**The problem**
Return all of the lines below exactly as they are.

=== Supplied records ===

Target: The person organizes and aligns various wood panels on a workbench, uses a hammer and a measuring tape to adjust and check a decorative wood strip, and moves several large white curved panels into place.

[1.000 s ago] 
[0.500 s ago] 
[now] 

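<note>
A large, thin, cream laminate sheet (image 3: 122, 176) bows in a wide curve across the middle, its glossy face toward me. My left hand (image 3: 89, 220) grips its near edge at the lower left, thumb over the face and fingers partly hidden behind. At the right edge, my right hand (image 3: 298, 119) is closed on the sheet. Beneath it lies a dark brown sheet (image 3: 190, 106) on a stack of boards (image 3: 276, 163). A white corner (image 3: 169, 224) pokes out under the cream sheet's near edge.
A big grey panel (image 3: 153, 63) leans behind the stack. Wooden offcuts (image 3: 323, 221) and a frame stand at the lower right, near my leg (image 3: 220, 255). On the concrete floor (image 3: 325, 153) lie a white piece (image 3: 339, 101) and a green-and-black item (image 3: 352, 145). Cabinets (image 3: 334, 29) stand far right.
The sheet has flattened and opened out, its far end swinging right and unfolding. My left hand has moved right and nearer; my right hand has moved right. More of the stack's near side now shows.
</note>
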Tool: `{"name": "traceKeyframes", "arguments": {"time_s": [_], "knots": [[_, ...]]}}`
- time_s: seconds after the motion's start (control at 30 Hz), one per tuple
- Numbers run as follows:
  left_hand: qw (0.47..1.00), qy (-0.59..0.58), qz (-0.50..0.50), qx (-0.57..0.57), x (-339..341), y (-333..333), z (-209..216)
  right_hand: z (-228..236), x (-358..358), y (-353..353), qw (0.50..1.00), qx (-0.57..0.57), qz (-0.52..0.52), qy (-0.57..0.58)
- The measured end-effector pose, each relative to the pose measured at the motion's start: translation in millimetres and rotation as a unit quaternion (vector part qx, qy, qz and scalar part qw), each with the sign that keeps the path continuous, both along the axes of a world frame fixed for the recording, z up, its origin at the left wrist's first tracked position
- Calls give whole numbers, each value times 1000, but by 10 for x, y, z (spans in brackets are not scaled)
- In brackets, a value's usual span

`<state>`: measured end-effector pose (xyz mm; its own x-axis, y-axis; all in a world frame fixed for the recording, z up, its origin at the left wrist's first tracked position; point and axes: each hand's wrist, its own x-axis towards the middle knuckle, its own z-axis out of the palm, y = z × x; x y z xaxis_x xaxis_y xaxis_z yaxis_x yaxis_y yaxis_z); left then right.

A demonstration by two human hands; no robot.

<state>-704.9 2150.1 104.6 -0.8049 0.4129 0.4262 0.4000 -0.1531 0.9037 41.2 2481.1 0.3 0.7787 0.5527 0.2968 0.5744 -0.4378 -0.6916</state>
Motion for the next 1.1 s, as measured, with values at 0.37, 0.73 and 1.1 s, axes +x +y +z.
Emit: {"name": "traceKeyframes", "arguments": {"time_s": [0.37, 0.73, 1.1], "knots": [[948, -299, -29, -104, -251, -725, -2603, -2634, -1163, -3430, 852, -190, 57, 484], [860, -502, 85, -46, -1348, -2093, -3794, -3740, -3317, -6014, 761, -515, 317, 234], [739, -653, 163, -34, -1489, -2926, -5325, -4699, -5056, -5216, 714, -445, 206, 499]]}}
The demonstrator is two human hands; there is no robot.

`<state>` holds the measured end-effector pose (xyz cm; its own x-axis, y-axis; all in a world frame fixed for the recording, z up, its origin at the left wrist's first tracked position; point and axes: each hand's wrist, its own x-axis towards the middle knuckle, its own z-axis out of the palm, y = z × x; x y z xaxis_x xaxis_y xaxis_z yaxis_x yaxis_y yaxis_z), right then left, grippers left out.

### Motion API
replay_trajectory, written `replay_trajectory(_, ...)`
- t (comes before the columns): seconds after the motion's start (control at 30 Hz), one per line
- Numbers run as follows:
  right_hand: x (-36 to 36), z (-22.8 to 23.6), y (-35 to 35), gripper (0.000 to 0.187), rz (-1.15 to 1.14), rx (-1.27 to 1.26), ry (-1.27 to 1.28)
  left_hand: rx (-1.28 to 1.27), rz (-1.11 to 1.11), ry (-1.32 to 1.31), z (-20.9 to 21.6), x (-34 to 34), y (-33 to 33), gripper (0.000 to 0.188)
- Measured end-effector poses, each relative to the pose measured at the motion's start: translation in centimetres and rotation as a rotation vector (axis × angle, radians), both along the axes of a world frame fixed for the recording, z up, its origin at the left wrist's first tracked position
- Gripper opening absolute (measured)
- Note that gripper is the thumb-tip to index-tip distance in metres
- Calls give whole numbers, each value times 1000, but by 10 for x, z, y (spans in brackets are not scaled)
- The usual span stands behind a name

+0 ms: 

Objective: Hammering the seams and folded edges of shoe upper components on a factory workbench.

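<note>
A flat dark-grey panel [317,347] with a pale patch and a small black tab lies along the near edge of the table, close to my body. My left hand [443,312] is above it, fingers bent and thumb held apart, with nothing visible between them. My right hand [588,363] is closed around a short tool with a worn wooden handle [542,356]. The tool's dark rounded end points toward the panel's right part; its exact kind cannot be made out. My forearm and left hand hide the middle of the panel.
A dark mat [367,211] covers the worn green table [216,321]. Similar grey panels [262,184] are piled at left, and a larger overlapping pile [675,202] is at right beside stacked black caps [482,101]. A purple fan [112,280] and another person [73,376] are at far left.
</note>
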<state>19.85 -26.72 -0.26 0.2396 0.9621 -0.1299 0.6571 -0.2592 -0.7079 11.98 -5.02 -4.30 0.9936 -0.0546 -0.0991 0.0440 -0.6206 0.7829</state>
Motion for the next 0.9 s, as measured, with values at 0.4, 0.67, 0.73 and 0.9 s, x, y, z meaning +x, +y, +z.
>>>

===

**Solution for this task**
Target: The person organizes and aligns various wood panels on a workbench, uses a hammer and a measuring tape to adjust and check a decorative wood strip, and moves several large white curved panels into place.

[1.000 s ago] 
[0.500 s ago] 
[now] 

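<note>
A large, thin, cream laminate sheet (image 3: 122, 176) bows in a wide curve across the middle, its glossy face toward me. My left hand (image 3: 89, 220) grips its near edge at the lower left, thumb over the face and fingers partly hidden behind. At the right edge, my right hand (image 3: 298, 119) is closed on the sheet. Beneath it lies a dark brown sheet (image 3: 190, 106) on a stack of boards (image 3: 276, 163). A white corner (image 3: 169, 224) pokes out under the cream sheet's near edge.
A big grey panel (image 3: 153, 63) leans behind the stack. Wooden offcuts (image 3: 323, 221) and a frame stand at the lower right, near my leg (image 3: 220, 255). On the concrete floor (image 3: 325, 153) lie a white piece (image 3: 339, 101) and a green-and-black item (image 3: 352, 145). Cabinets (image 3: 334, 29) stand far right.
The sheet has flattened and opened out, its far end swinging right and unfolding. My left hand has moved right and nearer; my right hand has moved right. More of the stack's near side now shows.
</note>
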Tool: `{"name": "traceKeyframes", "arguments": {"time_s": [_], "knots": [[_, ...]]}}`
- time_s: seconds after the motion's start (control at 30 Hz), one per tuple
- Numbers run as follows:
  left_hand: qw (0.47..1.00), qy (-0.59..0.58), qz (-0.50..0.50), qx (-0.57..0.57), x (-339..341), y (-333..333), z (-209..216)
  right_hand: z (-228..236), x (-358..358), y (-353..353), qw (0.50..1.00), qx (-0.57..0.57), qz (-0.52..0.52), qy (-0.57..0.58)
- The measured end-effector pose, each relative to the pose measured at the motion's start: translation in millimetres and rotation as a unit quaternion (vector part qx, qy, qz and scalar part qw), each with the sign that keeps the path continuous, both along the axes of a world frame fixed for the recording, z up, its origin at the left wrist's first tracked position
- Calls give whole numbers, each value times 1000, but by 10 for x, y, z (spans in brackets are not scaled)
- In brackets, a value's usual span

`<state>`: measured end-effector pose (xyz mm; its own x-axis, y-axis; all in a world frame fixed for the recording, z up, its origin at the left wrist's first tracked position; point and axes: each hand's wrist, its own x-axis towards the middle knuckle, its own z-axis out of the palm, y = z × x; x y z xaxis_x xaxis_y xaxis_z yaxis_x yaxis_y yaxis_z); left then right.

A demonstration by two human hands; no robot.

<state>-704.9 2150.1 104.6 -0.8049 0.4129 0.4262 0.4000 -0.1531 0.9037 41.2 2481.1 0.3 0.7787 0.5527 0.2968 0.5744 -0.4378 -0.6916</state>
Motion for the next 1.1 s, as measured, with values at 0.37, 0.73 and 1.1 s, axes +x +y +z.
Emit: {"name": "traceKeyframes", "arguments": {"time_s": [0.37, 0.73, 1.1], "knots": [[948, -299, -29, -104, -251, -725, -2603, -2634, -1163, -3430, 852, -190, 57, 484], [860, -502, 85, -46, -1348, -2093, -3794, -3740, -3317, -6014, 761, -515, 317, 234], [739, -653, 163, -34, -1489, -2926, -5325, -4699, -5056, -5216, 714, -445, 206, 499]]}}
The demonstrator is two human hands; there is no robot.

`<state>` holds the measured end-effector pose (xyz cm; its own x-axis, y-axis; all in a world frame fixed for the recording, z up, its origin at the left wrist's first tracked position; point and axes: each hand's wrist, its own x-axis towards the middle knuckle, its own z-axis out of the palm, y = z × x; x y z xaxis_x xaxis_y xaxis_z yaxis_x yaxis_y yaxis_z), right then left, grippers left out.

### Motion API
replay_trajectory, written `replay_trajectory(_, ...)`
- t (comes before the columns): seconds after the motion's start (control at 30 Hz), one per line
- Numbers run as follows:
  right_hand: x (-36 to 36), z (-22.8 to 23.6), y (-35 to 35), gripper (0.000 to 0.187), rz (-1.15 to 1.14), rx (-1.27 to 1.26), ry (-1.27 to 1.28)
  left_hand: rx (-1.28 to 1.27), rz (-1.11 to 1.11), ry (-1.32 to 1.31), z (-20.9 to 21.6), x (-34 to 34), y (-33 to 33), gripper (0.000 to 0.188)
- Measured end-effector poses, each relative to the pose measured at the motion's start: translation in centimetres and rotation as a rotation vector (axis × angle, radians), both along the axes of a world frame fixed for the recording, z up, its origin at the left wrist's first tracked position
- Gripper opening absolute (measured)
- Note that gripper is the thumb-tip to index-tip distance in metres
- Calls give whole numbers, each value times 1000, but by 10 for x, z, y (spans in brackets are not scaled)
- The usual span stands behind a name

+0 ms: 

Objective: Hammering the seams and folded edges of shoe upper components on a factory workbench.

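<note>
A flat dark-grey panel [317,347] with a pale patch and a small black tab lies along the near edge of the table, close to my body. My left hand [443,312] is above it, fingers bent and thumb held apart, with nothing visible between them. My right hand [588,363] is closed around a short tool with a worn wooden handle [542,356]. The tool's dark rounded end points toward the panel's right part; its exact kind cannot be made out. My forearm and left hand hide the middle of the panel.
A dark mat [367,211] covers the worn green table [216,321]. Similar grey panels [262,184] are piled at left, and a larger overlapping pile [675,202] is at right beside stacked black caps [482,101]. A purple fan [112,280] and another person [73,376] are at far left.
</note>
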<state>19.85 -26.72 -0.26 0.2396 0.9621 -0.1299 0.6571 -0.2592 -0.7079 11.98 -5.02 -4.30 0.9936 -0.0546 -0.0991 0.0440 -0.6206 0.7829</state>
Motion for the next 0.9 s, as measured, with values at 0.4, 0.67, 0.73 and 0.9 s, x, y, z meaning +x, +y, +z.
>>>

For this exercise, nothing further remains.